Action item:
Note the line where "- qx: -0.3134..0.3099" appears in the data below; write it out exactly, along with every line that comes after it to the end.

**** Source records

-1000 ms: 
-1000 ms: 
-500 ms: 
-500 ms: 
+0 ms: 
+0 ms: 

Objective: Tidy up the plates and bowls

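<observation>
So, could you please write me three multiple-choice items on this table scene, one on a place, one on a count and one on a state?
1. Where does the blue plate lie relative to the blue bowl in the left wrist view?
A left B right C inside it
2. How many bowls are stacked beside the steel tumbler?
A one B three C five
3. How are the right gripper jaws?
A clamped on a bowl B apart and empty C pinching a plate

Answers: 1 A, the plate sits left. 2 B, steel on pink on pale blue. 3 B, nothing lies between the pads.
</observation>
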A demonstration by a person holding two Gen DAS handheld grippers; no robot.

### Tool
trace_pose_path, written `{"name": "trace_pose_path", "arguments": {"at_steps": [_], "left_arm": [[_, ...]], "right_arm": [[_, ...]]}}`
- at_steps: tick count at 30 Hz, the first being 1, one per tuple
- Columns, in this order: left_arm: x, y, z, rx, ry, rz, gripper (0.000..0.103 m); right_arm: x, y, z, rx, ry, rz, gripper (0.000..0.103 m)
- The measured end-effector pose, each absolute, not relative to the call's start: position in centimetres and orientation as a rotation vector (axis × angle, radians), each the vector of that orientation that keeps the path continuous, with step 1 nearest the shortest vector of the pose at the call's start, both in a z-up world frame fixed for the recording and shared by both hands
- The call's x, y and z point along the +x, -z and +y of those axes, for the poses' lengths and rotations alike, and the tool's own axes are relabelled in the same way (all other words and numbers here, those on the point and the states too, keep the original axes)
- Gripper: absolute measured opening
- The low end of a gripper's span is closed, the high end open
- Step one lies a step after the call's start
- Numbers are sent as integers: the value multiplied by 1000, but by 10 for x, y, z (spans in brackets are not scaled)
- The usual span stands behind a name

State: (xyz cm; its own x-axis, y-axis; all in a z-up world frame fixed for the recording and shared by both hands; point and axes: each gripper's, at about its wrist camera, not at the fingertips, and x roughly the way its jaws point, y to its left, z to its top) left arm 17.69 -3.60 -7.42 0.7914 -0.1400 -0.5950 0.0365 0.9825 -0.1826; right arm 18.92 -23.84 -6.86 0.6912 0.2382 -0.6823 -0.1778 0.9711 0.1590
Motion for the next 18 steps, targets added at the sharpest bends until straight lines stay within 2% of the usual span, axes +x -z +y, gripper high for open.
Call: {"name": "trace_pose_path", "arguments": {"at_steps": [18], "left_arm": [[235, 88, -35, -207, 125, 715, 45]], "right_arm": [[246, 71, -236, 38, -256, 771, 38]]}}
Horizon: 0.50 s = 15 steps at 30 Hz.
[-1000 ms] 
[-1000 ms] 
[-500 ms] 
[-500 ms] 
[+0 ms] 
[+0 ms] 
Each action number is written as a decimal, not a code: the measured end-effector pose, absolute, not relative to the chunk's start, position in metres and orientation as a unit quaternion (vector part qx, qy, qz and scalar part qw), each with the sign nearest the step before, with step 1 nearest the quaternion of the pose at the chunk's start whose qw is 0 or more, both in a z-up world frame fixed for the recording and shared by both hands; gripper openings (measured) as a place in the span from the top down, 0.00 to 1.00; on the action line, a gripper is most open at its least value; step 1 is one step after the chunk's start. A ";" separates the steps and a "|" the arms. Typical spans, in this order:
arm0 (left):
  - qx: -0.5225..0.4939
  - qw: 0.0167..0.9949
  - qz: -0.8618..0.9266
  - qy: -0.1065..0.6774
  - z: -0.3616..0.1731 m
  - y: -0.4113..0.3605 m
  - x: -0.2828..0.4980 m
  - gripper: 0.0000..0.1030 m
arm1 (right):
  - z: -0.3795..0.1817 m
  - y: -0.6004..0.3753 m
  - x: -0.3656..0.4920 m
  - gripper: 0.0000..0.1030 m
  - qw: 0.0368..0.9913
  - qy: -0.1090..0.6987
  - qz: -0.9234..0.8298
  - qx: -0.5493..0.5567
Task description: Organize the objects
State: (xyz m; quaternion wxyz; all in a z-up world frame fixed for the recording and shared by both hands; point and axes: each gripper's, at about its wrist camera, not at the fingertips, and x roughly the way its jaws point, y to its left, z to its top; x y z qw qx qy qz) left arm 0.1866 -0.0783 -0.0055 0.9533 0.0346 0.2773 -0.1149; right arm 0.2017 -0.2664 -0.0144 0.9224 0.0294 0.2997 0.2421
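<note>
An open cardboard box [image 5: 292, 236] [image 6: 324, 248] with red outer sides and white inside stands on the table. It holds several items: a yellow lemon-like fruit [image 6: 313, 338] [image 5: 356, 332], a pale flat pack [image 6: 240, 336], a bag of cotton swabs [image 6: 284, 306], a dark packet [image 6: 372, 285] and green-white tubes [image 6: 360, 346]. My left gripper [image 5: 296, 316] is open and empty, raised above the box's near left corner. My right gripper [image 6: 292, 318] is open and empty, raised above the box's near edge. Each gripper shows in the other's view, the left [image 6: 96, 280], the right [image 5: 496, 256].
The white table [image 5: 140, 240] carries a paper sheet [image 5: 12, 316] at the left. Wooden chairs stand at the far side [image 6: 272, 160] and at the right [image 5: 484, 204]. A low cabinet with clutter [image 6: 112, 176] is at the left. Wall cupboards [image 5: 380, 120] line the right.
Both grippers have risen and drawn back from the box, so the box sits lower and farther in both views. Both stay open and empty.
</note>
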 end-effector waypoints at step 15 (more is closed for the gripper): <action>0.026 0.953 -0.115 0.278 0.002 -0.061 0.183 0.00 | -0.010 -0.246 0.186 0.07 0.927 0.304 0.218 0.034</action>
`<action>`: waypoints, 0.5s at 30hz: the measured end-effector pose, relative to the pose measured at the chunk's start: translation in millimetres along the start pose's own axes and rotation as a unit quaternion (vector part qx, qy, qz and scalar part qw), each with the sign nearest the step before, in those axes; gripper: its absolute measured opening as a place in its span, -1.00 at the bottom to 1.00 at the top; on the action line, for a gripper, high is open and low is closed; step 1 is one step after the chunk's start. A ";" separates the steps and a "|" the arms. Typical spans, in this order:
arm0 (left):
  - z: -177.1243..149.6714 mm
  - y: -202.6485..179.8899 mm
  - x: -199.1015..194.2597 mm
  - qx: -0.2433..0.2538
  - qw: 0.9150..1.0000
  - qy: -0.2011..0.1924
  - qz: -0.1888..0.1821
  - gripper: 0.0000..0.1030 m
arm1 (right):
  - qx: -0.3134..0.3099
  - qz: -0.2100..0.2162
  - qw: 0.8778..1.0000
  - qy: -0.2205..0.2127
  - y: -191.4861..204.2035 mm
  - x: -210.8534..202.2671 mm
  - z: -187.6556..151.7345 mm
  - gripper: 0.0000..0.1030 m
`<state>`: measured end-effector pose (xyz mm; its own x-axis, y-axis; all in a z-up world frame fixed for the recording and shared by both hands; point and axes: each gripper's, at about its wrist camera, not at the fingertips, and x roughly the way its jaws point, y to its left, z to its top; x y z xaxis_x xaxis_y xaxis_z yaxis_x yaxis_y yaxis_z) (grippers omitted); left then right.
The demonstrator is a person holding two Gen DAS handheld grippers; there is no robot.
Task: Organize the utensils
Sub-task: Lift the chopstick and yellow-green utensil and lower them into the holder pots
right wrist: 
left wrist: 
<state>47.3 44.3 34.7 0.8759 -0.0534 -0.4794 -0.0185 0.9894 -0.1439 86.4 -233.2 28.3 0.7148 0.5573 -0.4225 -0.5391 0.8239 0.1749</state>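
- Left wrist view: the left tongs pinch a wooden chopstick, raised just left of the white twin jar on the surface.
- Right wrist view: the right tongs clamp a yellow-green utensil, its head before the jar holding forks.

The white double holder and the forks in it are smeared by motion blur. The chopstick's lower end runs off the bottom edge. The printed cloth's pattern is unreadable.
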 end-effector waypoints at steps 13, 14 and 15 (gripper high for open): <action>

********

Answer to this task:
  - qx: -0.3134..0.3099
  - qz: -0.2100..0.2162
  - qw: 0.8778..1.0000
  - qy: -0.2205..0.2127
  - y: -191.4861..204.2035 mm
  - x: -210.8534..202.2671 mm
  - z: -187.6556..151.7345 mm
  - gripper: 0.0000..0.1030 m
`<state>`: measured end-effector pose (xyz mm; its own x-axis, y-axis; all in a z-up world frame fixed for the recording and shared by both hands; point and axes: each gripper's, at about its wrist camera, not at the fingertips, and x roughly the way its jaws point, y to its left, z to its top; x y z xaxis_x xaxis_y xaxis_z yaxis_x yaxis_y yaxis_z) (grippers omitted); left then right.
The demonstrator is a person holding two Gen DAS handheld grippers; there is no robot.
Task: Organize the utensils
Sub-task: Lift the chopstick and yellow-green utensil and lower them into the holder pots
right wrist: 
left wrist: 
<state>47.3 44.3 34.7 0.8759 -0.0534 -0.4794 -0.0185 0.9894 -0.1439 86.4 -233.2 28.3 0.7148 0.5573 -0.4225 -0.5391 0.8239 0.1749</state>
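- Left wrist view: the left tongs pinch a wooden chopstick, raised just left of the white twin jar on the surface.
- Right wrist view: the right tongs clamp a yellow-green utensil, its head before the jar holding forks.

The white double holder and the forks in it are smeared by motion blur. The chopstick's lower end runs off the bottom edge. The printed cloth's pattern is unreadable.
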 end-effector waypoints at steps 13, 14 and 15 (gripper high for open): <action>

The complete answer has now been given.